(Required action): Return the complete listing without omission.

*** Begin section ***

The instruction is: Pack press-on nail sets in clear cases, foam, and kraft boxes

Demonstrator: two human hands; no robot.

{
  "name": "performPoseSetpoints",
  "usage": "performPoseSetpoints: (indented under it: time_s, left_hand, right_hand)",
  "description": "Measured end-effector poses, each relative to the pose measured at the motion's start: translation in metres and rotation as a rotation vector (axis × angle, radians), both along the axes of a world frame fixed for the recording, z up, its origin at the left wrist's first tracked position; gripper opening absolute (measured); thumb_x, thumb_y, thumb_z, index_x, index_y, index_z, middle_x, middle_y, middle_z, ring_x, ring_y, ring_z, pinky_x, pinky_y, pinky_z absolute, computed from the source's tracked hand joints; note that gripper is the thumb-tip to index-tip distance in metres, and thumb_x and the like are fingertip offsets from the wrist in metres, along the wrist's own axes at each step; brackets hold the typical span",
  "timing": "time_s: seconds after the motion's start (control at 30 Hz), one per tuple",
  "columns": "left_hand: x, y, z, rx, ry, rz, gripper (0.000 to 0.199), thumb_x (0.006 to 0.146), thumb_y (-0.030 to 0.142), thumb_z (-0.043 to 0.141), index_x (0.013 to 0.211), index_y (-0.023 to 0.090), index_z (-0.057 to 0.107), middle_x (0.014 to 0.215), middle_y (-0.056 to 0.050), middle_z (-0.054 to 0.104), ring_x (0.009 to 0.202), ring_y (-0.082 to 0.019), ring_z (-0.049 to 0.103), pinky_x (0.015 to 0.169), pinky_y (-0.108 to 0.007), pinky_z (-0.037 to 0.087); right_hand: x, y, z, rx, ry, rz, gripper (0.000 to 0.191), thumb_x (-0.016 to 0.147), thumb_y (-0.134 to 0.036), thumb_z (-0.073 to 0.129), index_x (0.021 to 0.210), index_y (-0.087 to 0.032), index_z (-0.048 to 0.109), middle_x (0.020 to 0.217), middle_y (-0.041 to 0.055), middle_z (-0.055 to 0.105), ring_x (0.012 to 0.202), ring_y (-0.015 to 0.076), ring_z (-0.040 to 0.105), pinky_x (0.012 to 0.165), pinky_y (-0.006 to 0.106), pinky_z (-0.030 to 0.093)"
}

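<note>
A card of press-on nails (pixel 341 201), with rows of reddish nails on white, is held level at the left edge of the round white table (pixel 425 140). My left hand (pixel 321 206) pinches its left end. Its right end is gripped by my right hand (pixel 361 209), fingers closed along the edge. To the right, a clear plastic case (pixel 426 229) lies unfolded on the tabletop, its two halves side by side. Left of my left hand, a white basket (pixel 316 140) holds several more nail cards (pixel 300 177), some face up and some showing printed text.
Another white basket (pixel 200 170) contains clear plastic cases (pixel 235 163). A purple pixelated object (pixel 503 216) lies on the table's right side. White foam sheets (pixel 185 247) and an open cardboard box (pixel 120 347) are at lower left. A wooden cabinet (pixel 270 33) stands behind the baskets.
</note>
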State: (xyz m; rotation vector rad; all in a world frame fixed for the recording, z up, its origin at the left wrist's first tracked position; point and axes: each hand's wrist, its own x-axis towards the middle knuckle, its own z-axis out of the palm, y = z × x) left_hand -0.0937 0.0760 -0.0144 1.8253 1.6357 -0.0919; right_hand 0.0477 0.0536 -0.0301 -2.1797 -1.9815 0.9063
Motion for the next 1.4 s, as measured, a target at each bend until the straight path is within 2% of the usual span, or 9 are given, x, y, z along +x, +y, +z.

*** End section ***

(Solution to the exercise):
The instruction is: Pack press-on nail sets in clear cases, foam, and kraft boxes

Demonstrator: two human hands; no robot.

{
  "name": "performPoseSetpoints",
  "usage": "performPoseSetpoints: (indented under it: time_s, left_hand, right_hand)",
  "description": "Measured end-effector poses, each relative to the pose measured at the motion's start: translation in metres and rotation as a rotation vector (axis × angle, radians), both along the axes of a world frame fixed for the recording, z up, its origin at the left wrist's first tracked position; gripper opening absolute (measured); thumb_x, thumb_y, thumb_z, index_x, index_y, index_z, middle_x, middle_y, middle_z, ring_x, ring_y, ring_z, pinky_x, pinky_y, pinky_z absolute, computed from the source's tracked hand joints; note that gripper is the thumb-tip to index-tip distance in metres, and thumb_x and the like are fingertip offsets from the wrist in metres, along the wrist's own axes at each step; brackets hold the typical span",
  "timing": "time_s: seconds after the motion's start (control at 30 Hz), one per tuple",
  "columns": "left_hand: x, y, z, rx, ry, rz, gripper (0.000 to 0.199), thumb_x (0.006 to 0.146), thumb_y (-0.030 to 0.142), thumb_z (-0.043 to 0.141), index_x (0.013 to 0.211), index_y (-0.023 to 0.090), index_z (-0.057 to 0.107), middle_x (0.014 to 0.215), middle_y (-0.056 to 0.050), middle_z (-0.054 to 0.104), ring_x (0.009 to 0.202), ring_y (-0.082 to 0.019), ring_z (-0.049 to 0.103), pinky_x (0.015 to 0.169), pinky_y (-0.108 to 0.007), pinky_z (-0.037 to 0.087); right_hand: x, y, z, rx, ry, rz, gripper (0.000 to 0.191), thumb_x (-0.016 to 0.147), thumb_y (-0.134 to 0.036), thumb_z (-0.073 to 0.129), index_x (0.021 to 0.210), index_y (-0.087 to 0.032), index_z (-0.048 to 0.109), middle_x (0.020 to 0.217), middle_y (-0.041 to 0.055), middle_z (-0.055 to 0.105), ring_x (0.012 to 0.202), ring_y (-0.015 to 0.076), ring_z (-0.040 to 0.105), pinky_x (0.012 to 0.165), pinky_y (-0.006 to 0.106), pinky_z (-0.030 to 0.093)"
}

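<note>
A card of press-on nails (pixel 341 201), with rows of reddish nails on white, is held level at the left edge of the round white table (pixel 425 140). My left hand (pixel 321 206) pinches its left end. Its right end is gripped by my right hand (pixel 361 209), fingers closed along the edge. To the right, a clear plastic case (pixel 426 229) lies unfolded on the tabletop, its two halves side by side. Left of my left hand, a white basket (pixel 316 140) holds several more nail cards (pixel 300 177), some face up and some showing printed text.
Another white basket (pixel 200 170) contains clear plastic cases (pixel 235 163). A purple pixelated object (pixel 503 216) lies on the table's right side. White foam sheets (pixel 185 247) and an open cardboard box (pixel 120 347) are at lower left. A wooden cabinet (pixel 270 33) stands behind the baskets.
</note>
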State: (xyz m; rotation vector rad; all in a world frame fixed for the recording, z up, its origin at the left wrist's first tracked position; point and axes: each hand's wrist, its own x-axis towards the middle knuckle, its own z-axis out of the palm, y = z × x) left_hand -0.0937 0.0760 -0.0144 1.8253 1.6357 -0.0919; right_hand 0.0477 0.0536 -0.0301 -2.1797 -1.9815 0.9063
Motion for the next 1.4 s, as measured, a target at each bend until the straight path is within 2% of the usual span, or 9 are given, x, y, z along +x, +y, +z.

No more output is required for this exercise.